Sans doute est-ce toujours par le dialogue que l’avenir s’ouvre à la paix. Il est la force secrète de l’histoire. Refuser le dialogue, c’est blesser l’histoire et meurtrir durablement les peuples. Par le dialogue, les cultures et les religions se rencontrent. Dans cette rencontre des cultures et des religions, il apparaît que l’amour de la vie et l’amour de la vérité se conjuguent. Il apparaît aussi que seule, la vie est maîtresse de vérité.

Je voudrais achever en remerciant le pape François qui nous apprend à aimer la vie, à la découvrir dans les plus fragiles et les plus meurtris dont le cri, si douloureux, fait résonner en notre monde le prix si élevé de la vie. En se faisant le porte-voix de ce cri, le Pape attire notre attention sur la logique infernale qui, depuis toujours, nous assaille comme une tentation, que ce soit dans nos micro relations familiales ou dans nos relations internationales. Cette tentation est la suivante : la force a raison de la faiblesse en la dominant, voire en l’écrasant. Depuis le récit du meurtre d’Abel par Caïn, l’humanité sait que cette logique est mortifère. L’humanité a découvert et peut découvrir une autre logique : la faiblesse et la fragilité sont les éducatrices de vie. La réalité de la vie ne se regarde pas à partir de son centre où convergent force et pouvoir, mais à partir de la « périphérie », selon le mot du pape François, où sont souvent reléguées faiblesse et fragilité. En vérité, les personnes faibles et fragiles sont au centre ! Elles sont témoins de la vie véritable. Elles doivent donc être mises au centre. Comme me l’a confié une médecin oncologue, mes patients sont mes maîtres, ils vivent quelque chose que je n’ai pas vécu, ils me devancent dans leur combat pour la vie, ils m’instruisent.

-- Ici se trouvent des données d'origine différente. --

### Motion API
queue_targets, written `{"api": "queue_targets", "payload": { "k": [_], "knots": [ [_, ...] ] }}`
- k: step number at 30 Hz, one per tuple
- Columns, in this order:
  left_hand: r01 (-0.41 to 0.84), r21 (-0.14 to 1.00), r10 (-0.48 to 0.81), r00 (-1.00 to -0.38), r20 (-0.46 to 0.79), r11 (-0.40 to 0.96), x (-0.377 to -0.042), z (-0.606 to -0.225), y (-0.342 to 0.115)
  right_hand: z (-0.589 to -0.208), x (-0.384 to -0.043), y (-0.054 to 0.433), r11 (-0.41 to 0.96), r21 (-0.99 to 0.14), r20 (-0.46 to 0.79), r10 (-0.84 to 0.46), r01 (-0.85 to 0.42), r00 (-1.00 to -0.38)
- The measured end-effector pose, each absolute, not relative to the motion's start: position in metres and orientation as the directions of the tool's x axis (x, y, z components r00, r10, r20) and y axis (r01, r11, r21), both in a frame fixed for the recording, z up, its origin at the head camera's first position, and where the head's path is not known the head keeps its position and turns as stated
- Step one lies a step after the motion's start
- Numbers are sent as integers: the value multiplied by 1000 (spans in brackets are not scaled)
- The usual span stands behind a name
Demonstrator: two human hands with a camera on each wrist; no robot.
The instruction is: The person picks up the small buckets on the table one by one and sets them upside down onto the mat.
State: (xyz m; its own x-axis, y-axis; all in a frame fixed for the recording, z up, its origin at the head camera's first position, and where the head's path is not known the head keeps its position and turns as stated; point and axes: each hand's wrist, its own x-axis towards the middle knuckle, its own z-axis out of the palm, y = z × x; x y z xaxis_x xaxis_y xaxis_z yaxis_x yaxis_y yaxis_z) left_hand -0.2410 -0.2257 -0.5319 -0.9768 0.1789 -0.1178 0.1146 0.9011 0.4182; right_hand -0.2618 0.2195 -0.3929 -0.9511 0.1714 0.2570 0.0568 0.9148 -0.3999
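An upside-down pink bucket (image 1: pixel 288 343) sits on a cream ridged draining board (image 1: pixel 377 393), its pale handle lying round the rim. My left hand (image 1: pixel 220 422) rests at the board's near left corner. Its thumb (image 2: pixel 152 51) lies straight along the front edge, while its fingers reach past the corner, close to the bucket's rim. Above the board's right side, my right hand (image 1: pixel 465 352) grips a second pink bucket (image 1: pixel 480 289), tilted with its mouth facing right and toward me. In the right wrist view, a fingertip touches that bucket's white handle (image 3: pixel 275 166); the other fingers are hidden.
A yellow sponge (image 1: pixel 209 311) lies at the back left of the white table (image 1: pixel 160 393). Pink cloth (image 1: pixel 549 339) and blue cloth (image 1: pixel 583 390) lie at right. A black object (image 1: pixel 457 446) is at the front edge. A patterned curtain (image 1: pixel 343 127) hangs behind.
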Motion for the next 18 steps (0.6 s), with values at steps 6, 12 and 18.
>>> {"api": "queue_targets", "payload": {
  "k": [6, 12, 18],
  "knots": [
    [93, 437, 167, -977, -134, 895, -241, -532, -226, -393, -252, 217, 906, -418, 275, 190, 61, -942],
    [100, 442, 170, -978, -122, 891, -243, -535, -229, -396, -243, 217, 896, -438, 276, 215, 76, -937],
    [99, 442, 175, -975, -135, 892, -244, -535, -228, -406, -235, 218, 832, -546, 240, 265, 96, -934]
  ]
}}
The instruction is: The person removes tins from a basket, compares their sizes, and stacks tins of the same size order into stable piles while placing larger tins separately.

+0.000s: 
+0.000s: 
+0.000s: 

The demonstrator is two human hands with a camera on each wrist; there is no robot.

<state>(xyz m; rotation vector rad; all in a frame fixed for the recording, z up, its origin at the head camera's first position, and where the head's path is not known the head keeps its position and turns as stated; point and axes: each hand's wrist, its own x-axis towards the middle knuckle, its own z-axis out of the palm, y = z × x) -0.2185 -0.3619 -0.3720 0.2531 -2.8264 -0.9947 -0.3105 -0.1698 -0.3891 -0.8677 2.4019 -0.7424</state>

Parmi beaucoup, à côté des personnes que j’ai nommées, deux prêtres, François Retoré, responsable des prêtres de Notre-Dame de Vie, et Albert Chapelle, jésuite, tous les deux hémiplégiques, furent pour moi des maîtres. Albert Chapelle avait sur sa table basse qui le séparait de son interlocuteur une seule image : la face du linceul de Turin. En allant le voir pour mon doctorat de théologie, il me mettait devant la faiblesse et le pardon du Crucifié et du Ressuscité de Jérusalem. Ces deux prêtres, consentant à leur faiblesse, semblaient me dire : là se trouve la force révolutionnaire du christianisme ; là se dévoilent la gloire de Dieu et la gloire de l’homme. La faiblesse est l’écrin cachant une pierre précieuse : la vie dont la dignité inviolable est d’aimer. Écouter en consentant à sa faiblesse et à la faiblesse de l’autre, c’est ouvrir l’écrin.

À mes maîtres qui, par leur amour de la vie et de l’autre, vécu dans leur faiblesse douloureusement expérimentée, m’ont tant appris, je dédie cette Légion d’honneur en leur exprimant mon immense et vive gratitude.